Yes, it's possible, but not necessary, to go from infix to the tree without any intermediate step. I suggest you do this with recursive descent, because the algorithm is easier to understand. If you have a right-recursive grammar such as
E->T + E | T - E | T
T->F * T | F / T | F
F->digit | (E)
You can write a lexer that will return the next token and a match function that will match a given token, call an error routine if the next token does not match, then scan the next token. At each step, the next token determines which nonterminal you call. If you have ,for instance, the expression "4 + 3$", where '$' is the EOF character, your recursive call sequence looks like as follows:
next_token == 4
E()
T()
F()
digit
match(DIGIT)
next_token == +
F() returns
T() returns
Were're now at E. Because the next token is a "+", we know that the derivation is E->T + E; we then know that we should match('+'), then call E().
match('+')
next_token == 3
E()
T()
F()
match(DIGIT)
next_token = $
F() returns
T() returns
E() returns
You then need to map each nonterminal symbol with a respect function.
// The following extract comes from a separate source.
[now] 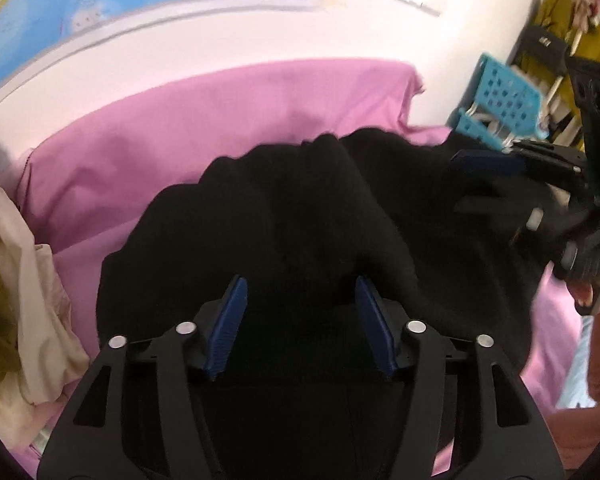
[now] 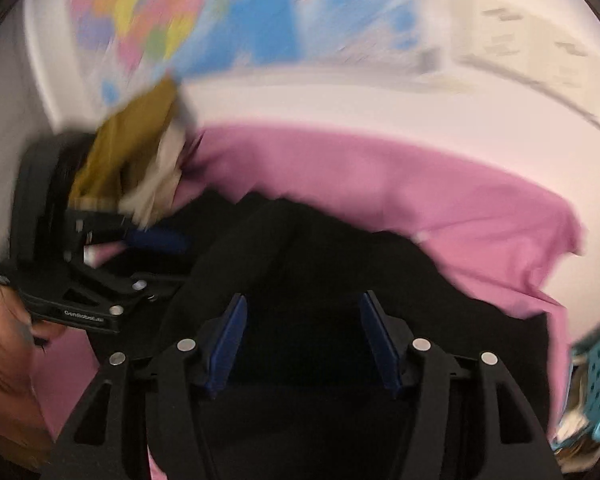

The function E, corresponding to nonterminal E, would then look like this:
Code:
E* E()
{
T* left = T();
E* right = NULL;
E* node = NULL;
if (next_terminal == '+') {
match('+');
right = E();
node = new_tree(left, right);
} else if (next_terminal == '-') {
match('-');
right = E();
node = new_tree(left, right);
} else if (next_terminal == '$') {
node = left;
} else {
error();
}
return node;
}
You might need to make some changes, however. Both T and E must be derived from a base Node class in order for the nodes to mixed together in the tree. Your evaluation order will be a bit different than usual. "3 + 5 + 6" will be evaluated "3 + (5 + 6)", "3 + (5 / 6)". But if you are able to write the recursive descent code, you should then be ready to make some changes to the grammar.